YOUR GOAL: Your reply must consist of the data below, reproduced character for character.

Stored data entries:
• • • • • • •

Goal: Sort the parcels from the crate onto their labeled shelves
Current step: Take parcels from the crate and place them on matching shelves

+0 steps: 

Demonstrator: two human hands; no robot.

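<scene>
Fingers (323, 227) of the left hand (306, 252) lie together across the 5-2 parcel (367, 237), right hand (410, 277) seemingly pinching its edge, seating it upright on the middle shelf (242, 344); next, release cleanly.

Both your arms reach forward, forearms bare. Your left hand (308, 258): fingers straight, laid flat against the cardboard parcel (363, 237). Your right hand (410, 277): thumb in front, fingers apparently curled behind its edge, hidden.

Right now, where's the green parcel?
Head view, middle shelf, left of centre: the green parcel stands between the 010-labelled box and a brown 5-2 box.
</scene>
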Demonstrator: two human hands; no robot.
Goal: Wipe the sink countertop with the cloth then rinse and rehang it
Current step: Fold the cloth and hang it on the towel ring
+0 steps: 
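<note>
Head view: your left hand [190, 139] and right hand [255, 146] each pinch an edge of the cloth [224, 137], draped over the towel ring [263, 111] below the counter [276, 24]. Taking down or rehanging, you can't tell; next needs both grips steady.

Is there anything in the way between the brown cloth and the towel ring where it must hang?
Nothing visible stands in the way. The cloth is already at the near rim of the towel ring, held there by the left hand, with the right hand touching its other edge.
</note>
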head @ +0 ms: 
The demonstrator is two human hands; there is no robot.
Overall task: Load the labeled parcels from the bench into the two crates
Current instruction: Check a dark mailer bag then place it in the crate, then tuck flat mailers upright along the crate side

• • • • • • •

ANSWER TO THE PROBLEM:
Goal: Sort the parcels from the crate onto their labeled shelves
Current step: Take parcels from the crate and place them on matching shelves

+0 steps: 

Demonstrator: two human hands; no robot.

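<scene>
Fingers (323, 227) of the left hand (306, 252) lie together across the 5-2 parcel (367, 237), right hand (410, 277) seemingly pinching its edge, seating it upright on the middle shelf (242, 344); next, release cleanly.

Both your arms reach forward, forearms bare. Your left hand (308, 258): fingers straight, laid flat against the cardboard parcel (363, 237). Your right hand (410, 277): thumb in front, fingers apparently curled behind its edge, hidden.

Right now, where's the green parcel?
Head view, middle shelf, left of centre: the green parcel stands between the 010-labelled box and a brown 5-2 box.
</scene>
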Demonstrator: two human hands; no robot.
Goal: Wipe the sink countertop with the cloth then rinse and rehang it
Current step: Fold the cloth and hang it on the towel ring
+0 steps: 
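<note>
Head view: your left hand [190, 139] and right hand [255, 146] each pinch an edge of the cloth [224, 137], draped over the towel ring [263, 111] below the counter [276, 24]. Taking down or rehanging, you can't tell; next needs both grips steady.

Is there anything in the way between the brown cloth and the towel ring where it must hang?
Nothing visible stands in the way. The cloth is already at the near rim of the towel ring, held there by the left hand, with the right hand touching its other edge.
</note>
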head @ +0 ms: 
The demonstrator is two human hands; there is no robot.
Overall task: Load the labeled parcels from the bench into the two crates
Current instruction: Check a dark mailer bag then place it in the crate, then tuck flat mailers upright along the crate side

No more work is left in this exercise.